### Task to carry out
Pull each line holding the word "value" from the data.

(Data records)

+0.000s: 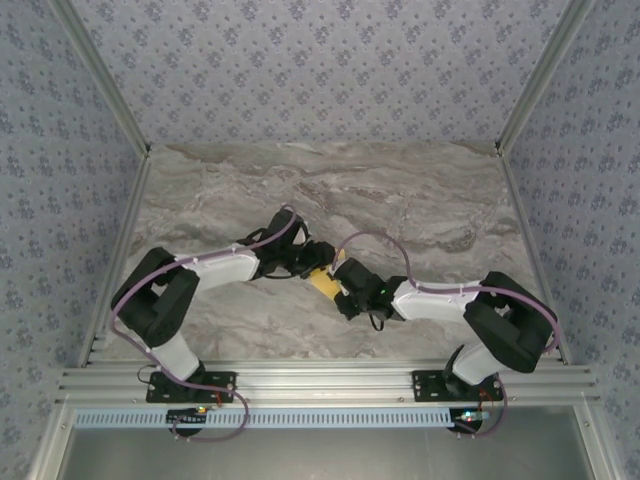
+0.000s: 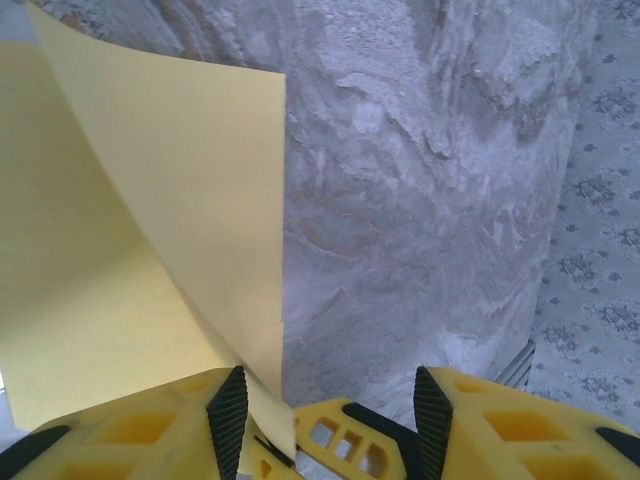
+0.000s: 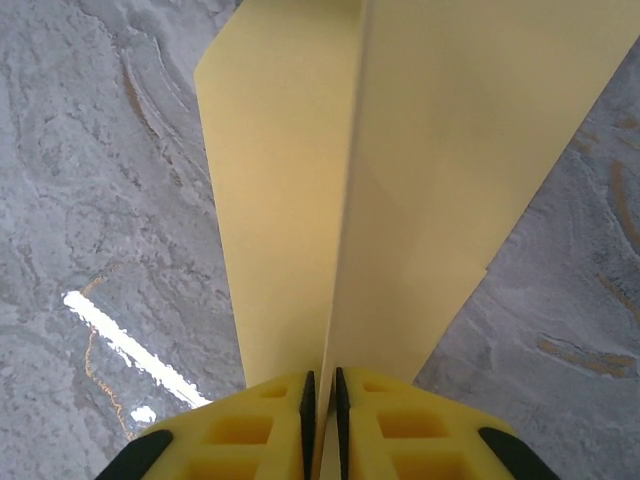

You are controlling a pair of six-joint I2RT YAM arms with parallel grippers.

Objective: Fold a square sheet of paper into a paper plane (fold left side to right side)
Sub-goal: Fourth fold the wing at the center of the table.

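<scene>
Fingers (image 2: 130, 432) of the left gripper (image 2: 330, 405) stand apart in the left wrist view. They are ribbed yellow plastic with black pads, and bare marble shows through the gap. The square sheet of paper (image 2: 120, 260) rises on the left, thin, matte, yellow-orange and unmarked. It bows in a smooth curl, and its lower corner dips in just beside the left-hand pad without being pinched. I judge these fingers are placed to steady the loose edge rather than carry it.

In the right wrist view, the fingers (image 3: 240, 432) of the right gripper (image 3: 322, 395) are pressed together on the near edge of the sheet (image 3: 440, 160), with only a hairline slit between the pads. A straight line runs up the paper from that pinch, with a narrower panel on its left and a broader one on its right. Whether it is a pressed crease or one layer's edge I cannot tell. The pinch probably holds the paper up off the surface (image 3: 90, 180) so one side can swing across.

In the top external view, the left arm (image 1: 215, 268) and right arm (image 1: 440, 298) reach inward and meet over the grey veined surface (image 1: 420, 200), somewhat toward its near edge. A small yellow patch of the sheet (image 1: 322, 284) shows between their tips.
</scene>
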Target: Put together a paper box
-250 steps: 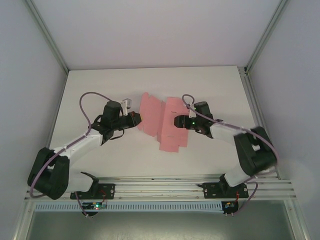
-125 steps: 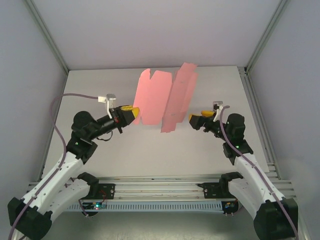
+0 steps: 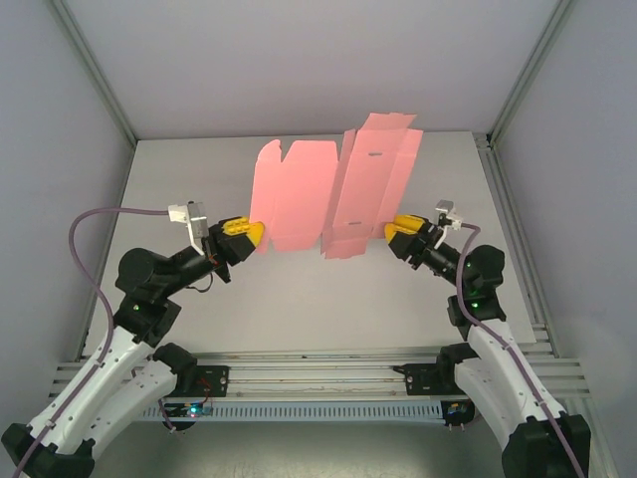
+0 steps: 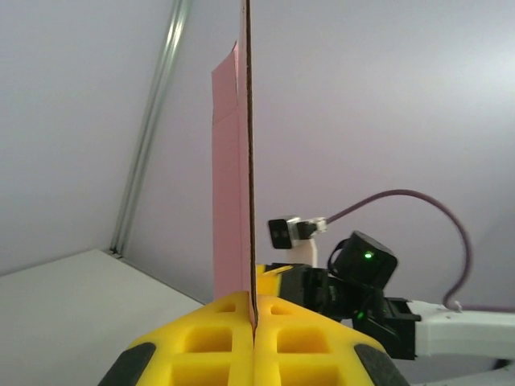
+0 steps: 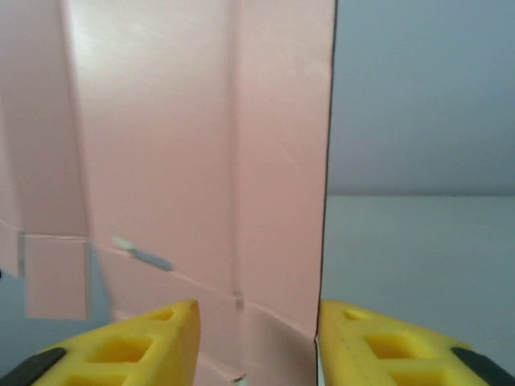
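Holding the paper box (image 3: 328,194) as a flat, unfolded sheet, upright in the air above the table (image 3: 299,289). Pinching its lower left edge with the left gripper (image 3: 254,231), fingers pressed together. Straddling its lower right edge with the right gripper (image 3: 391,231), fingers spread. Free room on every side of the sheet, walls (image 3: 60,149) well apart.

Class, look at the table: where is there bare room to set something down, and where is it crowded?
Bare: the near strip of the table between the two arms, and its far left corner beside the wall. Crowded: the middle, where the paper box, a flat sheet, is held up between the left gripper and the right gripper.
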You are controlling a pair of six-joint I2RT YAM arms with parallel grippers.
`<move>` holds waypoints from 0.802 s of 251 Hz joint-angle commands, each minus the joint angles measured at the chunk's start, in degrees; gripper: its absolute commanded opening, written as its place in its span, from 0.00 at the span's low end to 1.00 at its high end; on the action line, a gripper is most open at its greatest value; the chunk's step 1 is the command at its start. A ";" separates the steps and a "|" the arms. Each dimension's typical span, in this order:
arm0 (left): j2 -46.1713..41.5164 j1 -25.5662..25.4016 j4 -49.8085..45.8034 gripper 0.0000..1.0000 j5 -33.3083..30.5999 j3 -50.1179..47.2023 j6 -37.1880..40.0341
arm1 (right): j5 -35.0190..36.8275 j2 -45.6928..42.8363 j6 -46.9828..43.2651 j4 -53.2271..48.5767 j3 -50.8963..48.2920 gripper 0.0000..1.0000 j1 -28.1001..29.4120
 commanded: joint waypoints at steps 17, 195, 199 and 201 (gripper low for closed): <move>0.10 -0.79 0.01 0.00 -2.64 -1.17 1.83 | -3.38 -3.46 0.98 5.79 1.31 0.37 -0.35; -4.09 -0.72 -20.09 0.84 -26.74 -1.18 1.43 | -3.18 0.95 -14.50 -19.37 12.56 0.00 0.34; -4.15 -0.78 -22.16 0.97 -29.04 -0.83 1.41 | -2.73 1.22 -16.60 -22.61 13.75 0.00 0.52; -4.20 -0.81 -23.11 0.99 -30.21 -0.70 1.44 | -2.35 1.40 -17.61 -24.20 14.35 0.00 0.67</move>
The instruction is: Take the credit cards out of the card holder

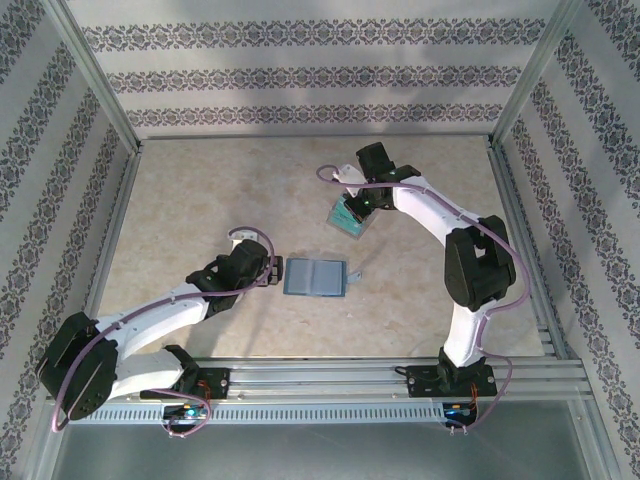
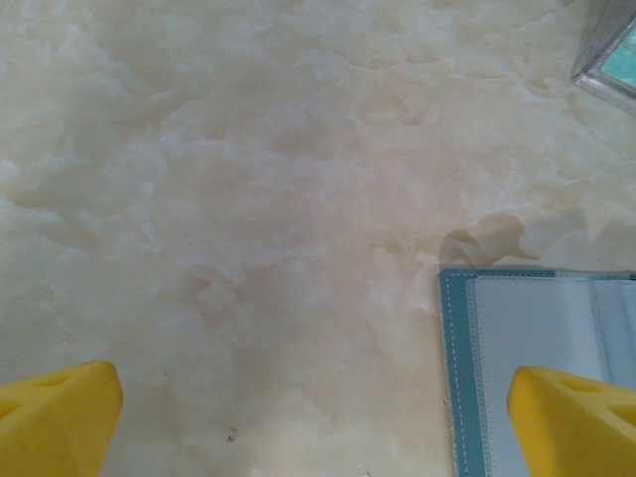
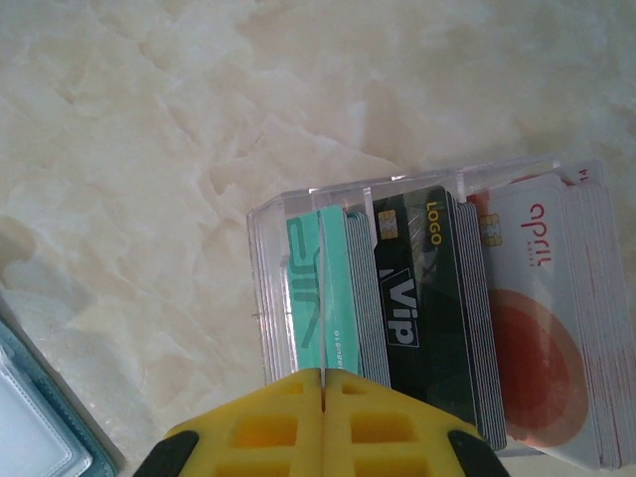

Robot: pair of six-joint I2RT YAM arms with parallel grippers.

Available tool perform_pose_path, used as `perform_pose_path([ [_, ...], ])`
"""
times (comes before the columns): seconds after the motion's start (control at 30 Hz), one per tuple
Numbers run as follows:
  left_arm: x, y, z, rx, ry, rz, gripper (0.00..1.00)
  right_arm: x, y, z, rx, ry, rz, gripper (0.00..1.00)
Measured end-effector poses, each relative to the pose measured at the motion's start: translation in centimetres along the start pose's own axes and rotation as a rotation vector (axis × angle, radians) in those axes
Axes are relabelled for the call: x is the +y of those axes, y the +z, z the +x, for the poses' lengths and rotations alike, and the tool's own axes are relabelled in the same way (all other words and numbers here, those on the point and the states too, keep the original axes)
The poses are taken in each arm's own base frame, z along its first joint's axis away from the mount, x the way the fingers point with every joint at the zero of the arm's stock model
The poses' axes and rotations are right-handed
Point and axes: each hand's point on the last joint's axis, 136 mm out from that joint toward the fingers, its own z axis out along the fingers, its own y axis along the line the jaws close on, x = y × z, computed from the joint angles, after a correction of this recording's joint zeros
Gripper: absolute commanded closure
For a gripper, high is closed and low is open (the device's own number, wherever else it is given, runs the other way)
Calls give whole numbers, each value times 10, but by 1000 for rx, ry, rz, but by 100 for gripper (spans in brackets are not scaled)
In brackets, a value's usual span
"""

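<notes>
A: Left side first?
B: The left gripper (image 1: 272,270) is low over the table (image 1: 200,210) with its jaws spread wide. In the left wrist view, one yellow fingertip (image 2: 60,417) is over bare table and the other overlaps the wallet's (image 2: 537,328) left panel.

A: And the wallet?
B: It lies open and flat at mid-table, just right of that gripper. Its strap tab (image 1: 353,274) sticks out on the right side.

A: The cards?
B: They stand on edge in a clear box (image 3: 260,288), further back and right of the wallet and well apart from it. There's a teal card (image 3: 308,288), a dark VIP card (image 3: 422,298) and a white-and-red card (image 3: 542,318).

A: Right gripper?
B: The right gripper (image 3: 323,388) is above the box with its fingers pressed together, seam in line with the teal card's edge. I can't tell if a card is pinched between them.
</notes>
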Motion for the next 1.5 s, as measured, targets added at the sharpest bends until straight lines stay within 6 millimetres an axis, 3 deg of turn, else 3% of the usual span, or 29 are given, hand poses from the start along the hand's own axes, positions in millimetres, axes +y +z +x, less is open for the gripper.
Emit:
perform_pose_path([
  [1.5, 6, 2, -1, 2, -19, -15, 1, 7, 26, 8, 95, 9, -141, 94],
])
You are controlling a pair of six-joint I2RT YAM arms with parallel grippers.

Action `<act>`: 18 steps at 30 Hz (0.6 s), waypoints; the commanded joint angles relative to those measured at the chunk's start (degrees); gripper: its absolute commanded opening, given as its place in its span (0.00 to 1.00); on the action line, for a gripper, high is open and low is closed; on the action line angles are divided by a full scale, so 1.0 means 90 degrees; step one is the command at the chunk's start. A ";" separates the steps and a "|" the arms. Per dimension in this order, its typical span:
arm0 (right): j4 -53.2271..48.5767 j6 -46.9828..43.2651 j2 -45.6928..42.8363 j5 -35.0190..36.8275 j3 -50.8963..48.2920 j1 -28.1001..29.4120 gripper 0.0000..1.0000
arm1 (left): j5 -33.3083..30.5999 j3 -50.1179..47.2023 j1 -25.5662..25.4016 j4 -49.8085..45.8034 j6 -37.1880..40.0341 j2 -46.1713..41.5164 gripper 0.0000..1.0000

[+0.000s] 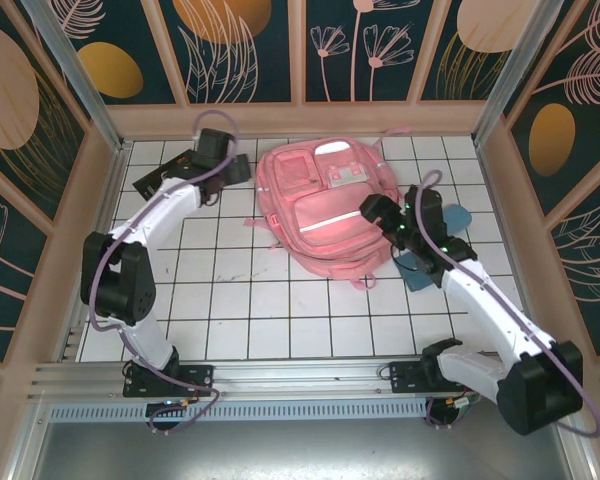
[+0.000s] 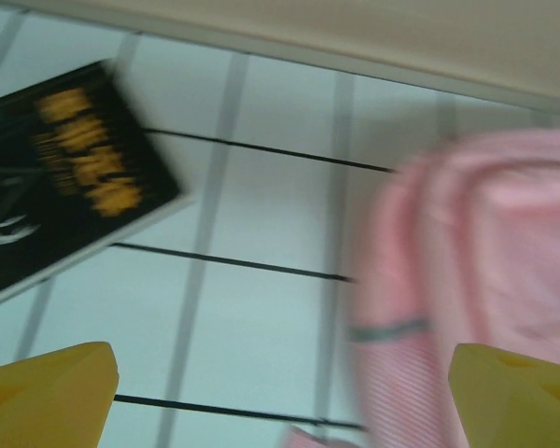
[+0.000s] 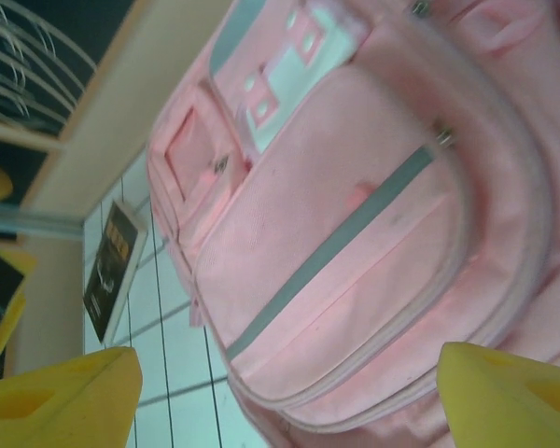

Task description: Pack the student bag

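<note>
Blurred feed: I see a black book (image 2: 65,177), yellow lettering, left on white tiles (image 2: 271,205); student bag (image 2: 485,271) right; left gripper (image 2: 280,401) spread wide.

Ahead of my right jaws I read the bag (image 3: 355,233) as pink woven cloth, matt, with stitched seams. Its strip (image 3: 345,238) looks smoother, a dull grey band from here. The zip pull (image 3: 441,136) looks metallic. Ahead and left of my left jaws, the book (image 2: 65,177) has a smooth black cover; blur hides its sheen. Beneath both jaw pairs the table (image 2: 261,215) is smooth white tile with dark joints. My fingers (image 2: 47,397) look like matt yellow plastic. The arm shells (image 1: 490,300) look like glossy white plastic.
</note>
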 commanded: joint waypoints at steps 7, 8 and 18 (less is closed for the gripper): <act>0.0534 -0.0154 0.0867 -0.0153 0.0626 0.0664 0.82 | 0.0731 0.0278 0.1628 0.0554 -0.0522 0.1250 0.91; 0.0556 -0.0150 0.0900 -0.0158 0.0634 0.0701 0.82 | 0.0787 0.0359 0.1712 0.0563 -0.0576 0.1410 0.91; 0.0575 -0.0041 0.0974 -0.0164 0.0532 0.0871 0.82 | 0.0935 0.1075 0.2150 0.0205 -0.0749 0.2651 0.90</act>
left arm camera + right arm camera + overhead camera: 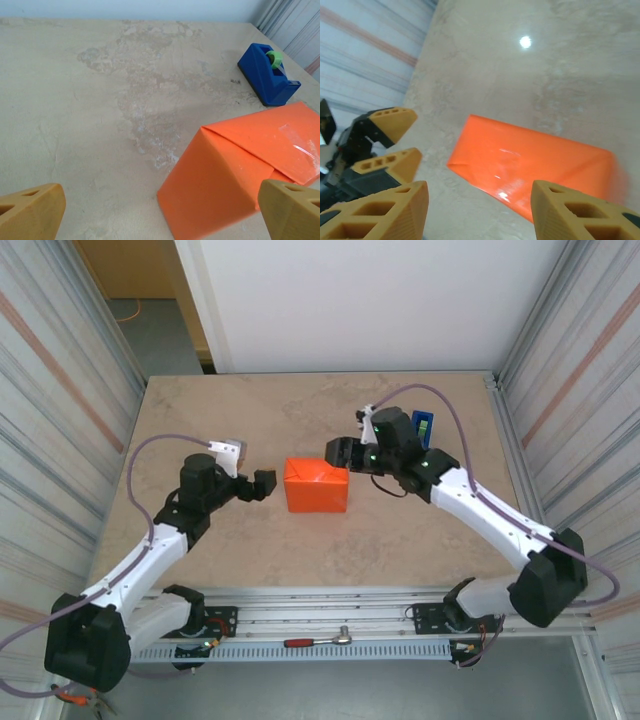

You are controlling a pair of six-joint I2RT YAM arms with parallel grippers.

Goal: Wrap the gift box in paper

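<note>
The paper (317, 486) sits mid-table, folded shut around what I judge is the gift box, so wrapping looks nearly done. The left gripper (260, 483) gapes empty just beside it. The right gripper (337, 453) is part-open at its far corner, holding nothing. Next comes pressing down any loose flap.

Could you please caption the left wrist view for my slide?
Folded orange paper ahead of open left fingers; tape dispenser beyond.

White-and-black arms (140, 565) trail purple cables (165, 437); pincer fingers (575, 210) are ochre, honeycombed.
</note>
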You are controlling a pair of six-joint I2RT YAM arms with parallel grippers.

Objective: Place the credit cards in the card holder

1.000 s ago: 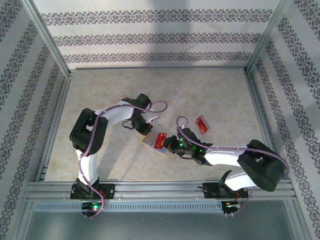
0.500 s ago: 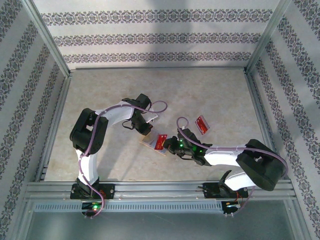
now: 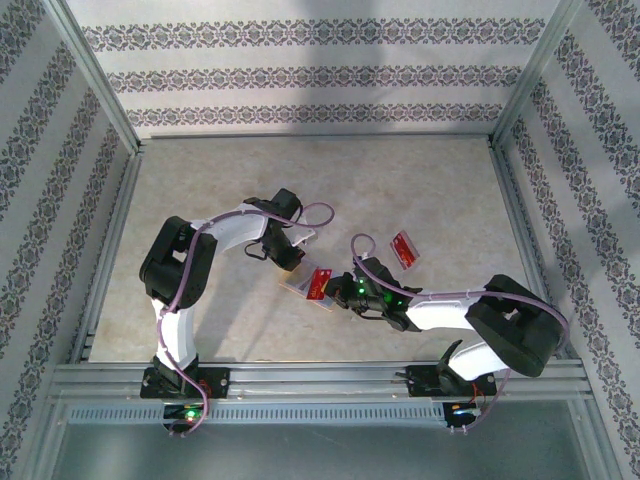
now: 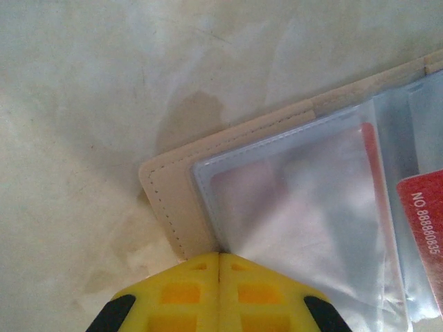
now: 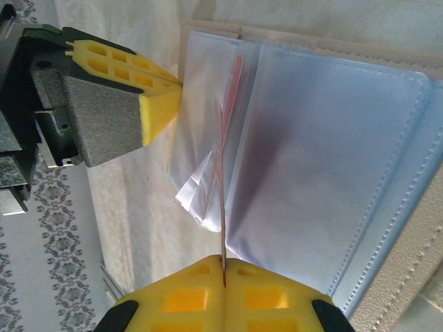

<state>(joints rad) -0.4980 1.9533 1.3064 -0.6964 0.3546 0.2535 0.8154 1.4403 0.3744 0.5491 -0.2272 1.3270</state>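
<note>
A mottled beige desk (image 3: pixel 200 200) stands between walls of striped floral wallpaper (image 3: pixel 300 80). At its centre lies the open tan card holder (image 4: pixel 169 207). The left fingers (image 4: pixel 183 294), pressed together, touch its edge. The right fingers (image 5: pixel 173 301) clamp a red plastic card (image 5: pixel 223 228) edge-on over the clear sleeves. A second red card (image 3: pixel 403 248) lies apart on the desk.

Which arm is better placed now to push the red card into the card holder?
Right. The right pincer is shut on the red card, whose edge points at the clear pockets of the card holder. The left pincer is shut at the holder's corner, apparently steadying it.
</note>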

### Exercise response
`<move>` holds waypoints from 0.802 s of 251 Hz joint-angle commands, each minus the joint angles measured at the chunk's start, in degrees; gripper: its absolute commanded opening, written as its place in its span, from 0.00 at the span's low end to 1.00 at its high end; on the action line, a gripper is most open at its greatest value; the chunk's step 1 is the command at its start. A ";" separates the steps and a "|" the arms. Each dimension's typical span, in this order:
Calls give whole numbers, each value times 10, but by 1000 for rx, ry, rz, but by 100 for gripper (spans in brackets are not scaled)
In brackets, a value's usual span

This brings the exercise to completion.